– Возьмем сотов, – предложил князь Андрей и полез через плетень, окликая пасечника.
Лючия, подобрав юбки, ринулась за ним: эта пасека принадлежала ее мужу, поэтому ничего преступного они не совершали. Однако истинные хозяева ульев – пчелы, верно, судили иначе. Сначала они свысока поглядывали на пришельцев, неодобрительно жужжа. Князь Андрей отыскал в незапертой избешке глиняную миску с сотами и взял немного с собою в малую махоточку. Этого пчелы не одобрили и спустились пониже. Лючия раздраженно отмахнулась раз и другой… потом чаще. Князь Андрей, заметив, крикнул: «Ради бога, стой спокойно!» – но как она могла стоять спокойно, когда черно-желтые летучие враги свистели вокруг, как пули, и лезли прямо в лицо! Да и поздно было: хозяева ульев уже и сами утратили спокойствие и раздраженно стали нападать. Одна из них забилась Лючии в волосы, запуталась в них, жужжала и рвалась вон. Как нарочно, сегодня Лючия оставила длинные, густые кудри распущенными – и теперь напрасно трясла ими, чтобы освободиться от пчелы. В конце концов та вырвалась на волю, но не смогла не отомстить и ужалила Лючию в ухо.

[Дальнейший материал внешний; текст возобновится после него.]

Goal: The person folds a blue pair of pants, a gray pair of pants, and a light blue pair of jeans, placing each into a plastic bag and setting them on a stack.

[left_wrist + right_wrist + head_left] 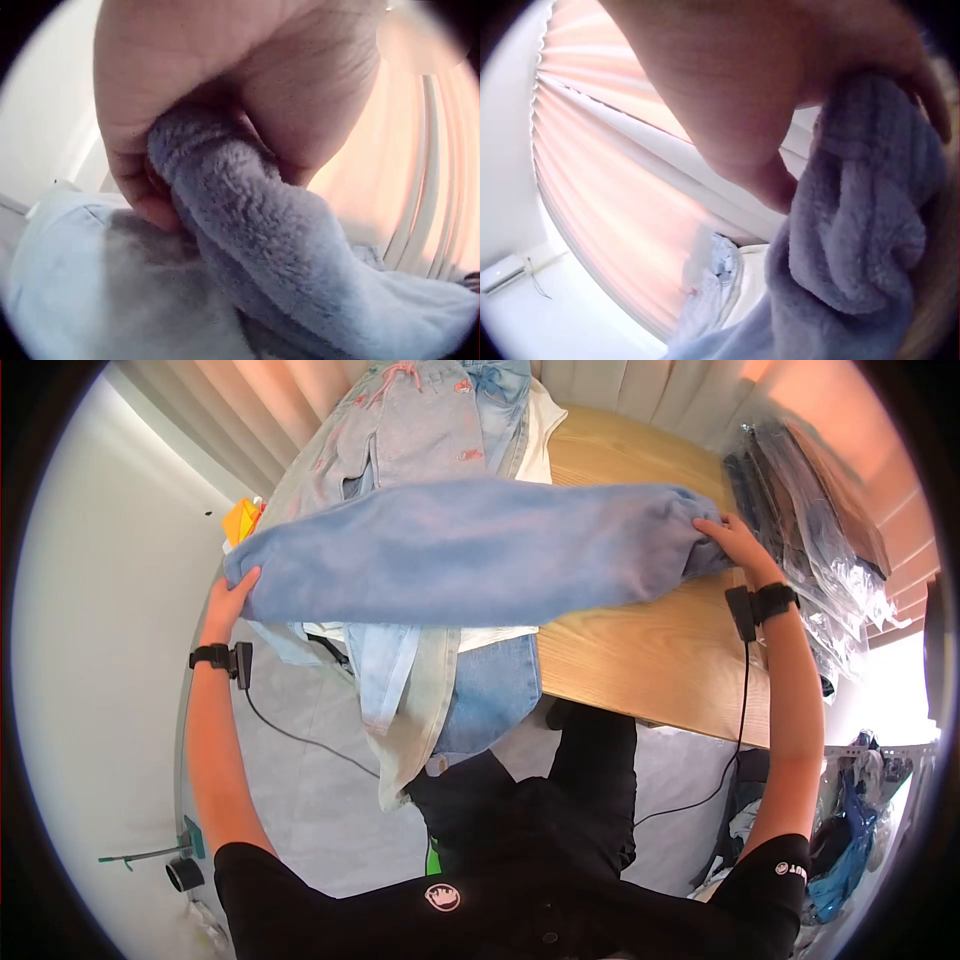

Мадонна! Да ничего больнее и вообразить невозможно! Лючия принялась нещадно бить себя по голове, отчаянно визжа… движения ее взбесили пчел окончательно. Они напали на нее и на князя Андрея, всего перемазанного в меду, с таким неистовством, что молодая пара, отмахиваясь чем попало, опрометью бросилась из огорода.
По счастью, большинство пчел удовлетворились позорным бегством врагов, но две или три не успокоились до смерти, перед которой они крепко ужалили главного похитителя сотов.
Оторвались от преследования только у реки и здесь долго и печально вытаскивали из укусов жала и прикладывали к опухшим местам сырую землю, унимая жгучую боль.
День близился к исходу, и небо с нежными облаками отражалось в темнеющем зеркале вод. Солнце пошло на закат, и бледное, теплое золото окрасило небеса.
– Как мед, – тихо сказал князь Андрей. – Солнце цвета меда. Погляди.
Лючия покосилась в миску, которую он так и не бросил, на какие-то серые, неаппетитного вида комья в ней, сочившиеся тягучей золотистой жидкостью. Брезгливо коснулась пальцем, лизнула.
Это было чудесно! Запах, сладость, аромат ушедшей весны – первый, молодой летний мед! Через минуту они уже вовсю жевали соты, облизывали пальцы, смеялись, глядя друг на друга… У Лючии медом были измазаны щеки – князь Андрей слизнул мед со щек, потом с губ, потом стал целовать ей руки, проводя языком по луночкам вокруг ногтей… Лючия задрожала и припала к его губам, таким сладким, медовым…
Кончилось тем, что они упали в траву и любили друг друга до изнеможения, до темноты в глазах.
Потом оказалось, что уже и впрямь стемнело. Настала ночь, и в лесу зааукали дворовые, высланные Ульяной на поиски пропавших барина и барыни.
Барин и барыня вернулись, все перепачканные в земле и мятой зелени, но, едва обмывшись и добравшись до супружеского ложа, вновь предались буйству любви – самозабвенной страсти, лишь чуть-чуть окрашенной не утихшей болью от пчелиных жал…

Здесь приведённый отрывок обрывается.